**Material provided:**
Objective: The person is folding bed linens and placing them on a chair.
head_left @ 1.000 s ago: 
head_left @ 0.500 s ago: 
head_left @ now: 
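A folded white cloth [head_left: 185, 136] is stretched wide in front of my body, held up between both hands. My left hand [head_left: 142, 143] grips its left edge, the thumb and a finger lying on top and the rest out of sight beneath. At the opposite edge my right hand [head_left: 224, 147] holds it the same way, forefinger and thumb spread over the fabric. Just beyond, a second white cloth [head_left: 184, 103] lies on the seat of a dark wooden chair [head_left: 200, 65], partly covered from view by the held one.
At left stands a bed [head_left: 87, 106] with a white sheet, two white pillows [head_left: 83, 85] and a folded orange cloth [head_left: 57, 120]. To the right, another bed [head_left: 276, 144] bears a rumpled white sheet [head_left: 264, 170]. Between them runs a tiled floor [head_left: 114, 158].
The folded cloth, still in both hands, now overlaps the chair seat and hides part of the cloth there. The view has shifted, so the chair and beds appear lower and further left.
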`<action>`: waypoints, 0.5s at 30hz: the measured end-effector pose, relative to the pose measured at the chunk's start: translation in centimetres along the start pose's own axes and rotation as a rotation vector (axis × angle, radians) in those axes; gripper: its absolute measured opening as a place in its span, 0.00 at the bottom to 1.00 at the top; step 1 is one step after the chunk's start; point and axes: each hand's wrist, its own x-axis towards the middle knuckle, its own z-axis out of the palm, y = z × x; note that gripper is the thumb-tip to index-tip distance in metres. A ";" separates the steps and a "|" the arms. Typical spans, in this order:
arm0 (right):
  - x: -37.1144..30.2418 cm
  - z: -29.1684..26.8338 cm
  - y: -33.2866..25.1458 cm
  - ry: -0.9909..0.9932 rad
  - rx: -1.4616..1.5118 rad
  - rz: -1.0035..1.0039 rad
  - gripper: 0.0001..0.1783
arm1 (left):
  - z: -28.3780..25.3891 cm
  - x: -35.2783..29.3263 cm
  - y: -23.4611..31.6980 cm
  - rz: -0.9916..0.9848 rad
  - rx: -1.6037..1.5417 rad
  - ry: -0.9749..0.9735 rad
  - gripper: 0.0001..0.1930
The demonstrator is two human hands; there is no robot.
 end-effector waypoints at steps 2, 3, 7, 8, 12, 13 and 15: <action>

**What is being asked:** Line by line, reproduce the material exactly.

**Answer to the exercise:**
Objective: The person is folding bed linens and placing them on a chair.
head_left @ 1.000 s ago: 
head_left @ 0.500 s ago: 
head_left @ now: 
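A folded white cloth [head_left: 185, 136] is stretched wide in front of my body, held up between both hands. My left hand [head_left: 142, 143] grips its left edge, the thumb and a finger lying on top and the rest out of sight beneath. At the opposite edge my right hand [head_left: 224, 147] holds it the same way, forefinger and thumb spread over the fabric. Just beyond, a second white cloth [head_left: 184, 103] lies on the seat of a dark wooden chair [head_left: 200, 65], partly covered from view by the held one.
At left stands a bed [head_left: 87, 106] with a white sheet, two white pillows [head_left: 83, 85] and a folded orange cloth [head_left: 57, 120]. To the right, another bed [head_left: 276, 144] bears a rumpled white sheet [head_left: 264, 170]. Between them runs a tiled floor [head_left: 114, 158].
The folded cloth, still in both hands, now overlaps the chair seat and hides part of the cloth there. The view has shifted, so the chair and beds appear lower and further left.
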`<action>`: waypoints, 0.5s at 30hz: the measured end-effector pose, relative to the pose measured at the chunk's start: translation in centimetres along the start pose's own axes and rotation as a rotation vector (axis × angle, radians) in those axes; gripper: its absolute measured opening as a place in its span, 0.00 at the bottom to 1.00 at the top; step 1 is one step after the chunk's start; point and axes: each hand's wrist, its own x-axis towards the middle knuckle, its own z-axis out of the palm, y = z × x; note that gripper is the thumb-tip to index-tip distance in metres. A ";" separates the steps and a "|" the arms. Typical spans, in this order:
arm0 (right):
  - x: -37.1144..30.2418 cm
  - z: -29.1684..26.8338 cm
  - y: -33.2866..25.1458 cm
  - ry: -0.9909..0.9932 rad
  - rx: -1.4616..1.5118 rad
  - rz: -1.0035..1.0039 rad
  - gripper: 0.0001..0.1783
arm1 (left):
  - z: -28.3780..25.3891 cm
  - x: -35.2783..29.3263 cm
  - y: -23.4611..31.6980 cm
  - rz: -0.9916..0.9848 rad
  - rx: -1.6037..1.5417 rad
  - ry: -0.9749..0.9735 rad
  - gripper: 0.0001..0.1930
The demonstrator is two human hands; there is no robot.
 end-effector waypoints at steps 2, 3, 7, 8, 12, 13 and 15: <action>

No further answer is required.